A list, available to the address_space for any purpose. If
that address_space chooses to use the helper functions
mark_buffer_dirty_inode and sync_mapping_buffers() then this list
will contain buffer_heads, attached via
buffer_head.b_assoc_buffers.

If the address_space does not call those helper functions
then the list is free for other usage. The only requirement is
that the list be list_empty() at destroy_inode() time.

At least, this is the objective. At present,
generic_file_write() will call generic_osync_inode(), which
expects that list to contain buffer_heads. So private_list isn't
useful for anything else yet.

spinlock_t private_lock;

A spinlock, available to the address_space.

If the address_space is using try_to_free_buffers(),
mark_inode_dirty_buffers() and fsync_inode_buffers() then this
lock is used to protect the private_list of *other* mappings which
have listed buffers from *this* mapping onto themselves.

That is: for buffer_heads, mapping_A->private_lock does not
protect mapping_A->private_list! It protects the b_assoc_buffers
list from buffers which are backed by mapping_A and it protects
mapping_B->private_list, mapping_C->private_list, ...

So what we have here is a cross-mapping association. S_ISREG
mappings maintain a list of buffers from the blockdev's
address_space which they need to know about for a successful
fsync(). The locking follows the buffers: the lock in in the
blockdev's mapping, not in the S_ISREG file's mapping.

For address_spaces which use try_to_free_buffers,
private_lock is also (and quite unrelatedly) used for protection
of the buffer ring at page->private. Exclusion between
try_to_free_buffers(), __get_hash_table() and
__set_page_dirty_buffers(). This is in fact its major use.

address_space *assoc_mapping

Sigh.

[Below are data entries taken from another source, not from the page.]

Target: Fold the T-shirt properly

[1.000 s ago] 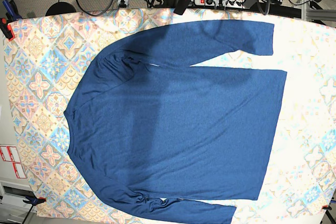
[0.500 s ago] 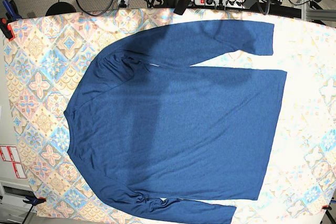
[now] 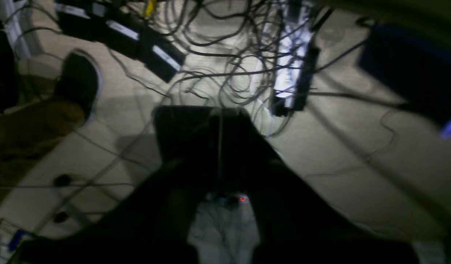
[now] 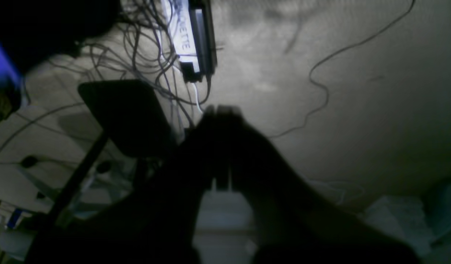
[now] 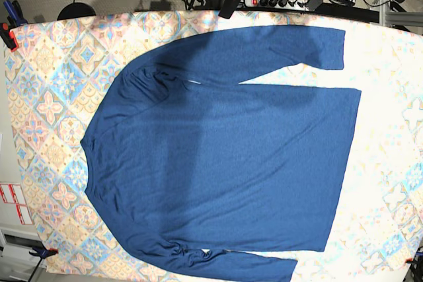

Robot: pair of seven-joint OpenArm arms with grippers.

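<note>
Soft, limp T-shirt [image 5: 225, 156] spread flat on tablecloth [image 5: 46, 97], best pinched at sleeve cuffs or hem corners; left gripper [image 3: 220, 117] and right gripper [image 4: 221, 112] both closed, empty.

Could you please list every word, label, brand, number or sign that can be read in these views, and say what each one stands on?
"...OETTE": end of a word on the white power strip lying on the floor in the right wrist view; its first letters are blurred.
Red-and-white stickers at the left edge of the base view: print too small to read.
T-shirt: plain, no print.
Tablecloth: tile pattern only, no text.
Left wrist view: nothing legible.
</note>
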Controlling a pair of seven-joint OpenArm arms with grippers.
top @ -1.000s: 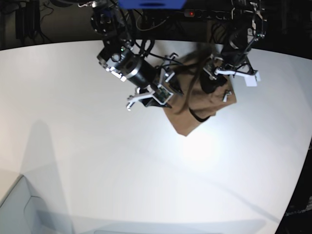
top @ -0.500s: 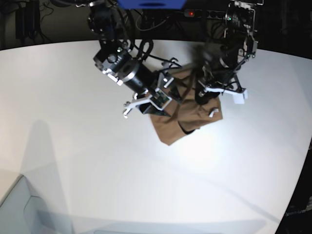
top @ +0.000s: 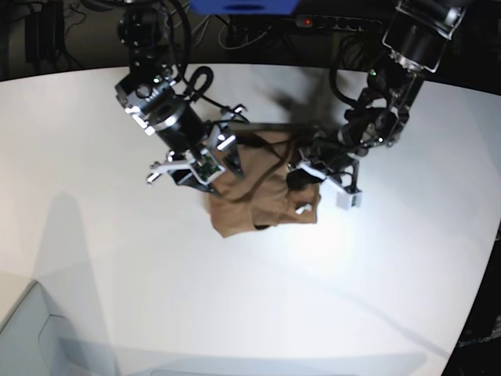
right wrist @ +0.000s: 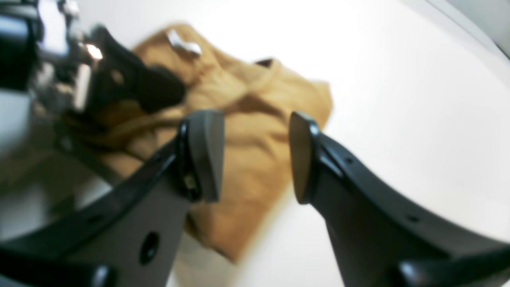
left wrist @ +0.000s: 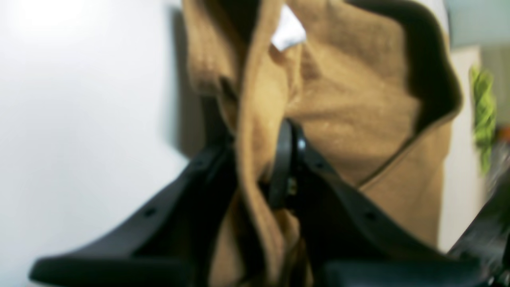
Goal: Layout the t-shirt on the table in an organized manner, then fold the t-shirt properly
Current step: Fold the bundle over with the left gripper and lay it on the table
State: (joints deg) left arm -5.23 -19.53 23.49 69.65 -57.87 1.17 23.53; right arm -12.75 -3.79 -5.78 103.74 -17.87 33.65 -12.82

This is the address of the mapping which backs the
buffers which are attached to private_list. It's here so that
generic_osync_inode() can locate the lock which protects this
mapping's private_list. Will probably go away.

A consequence of all the above is that:

a) All the buffers at a mapping_A's ->private_list must come
from the same mapping, mapping_B. There is no requirement that
mapping_B be a blockdev mapping, but that's how it's used.

There is a BUG() check in mark_buffer_dirty_inode() for this.

b) blockdev mappings never have any buffers on ->private_list.
It just never happens, and doesn't make a lot of sense.

reiserfs is using b_inode_buffers for attaching dependent buffers to its
journal and that caused a few problems. Fixed in reiserfs_releasepage.patch

=====================================

--- 2.5.16/fs/buffer.c~buffer-list-lock Sun May 19 11:49:46 2002
+++ 2.5.16-akpm/fs/buffer.c Sun May 19 12:02:59 2002
@@ -35,7 +35,7 @@
#include <linux/hash.h>
#include <asm/bitops.h>

-#define BH_ENTRY(list) list_entry((list), struct buffer_head, b_inode_buffers)
+#define BH_ENTRY(list) list_entry((list), struct buffer_head, b_assoc_buffers)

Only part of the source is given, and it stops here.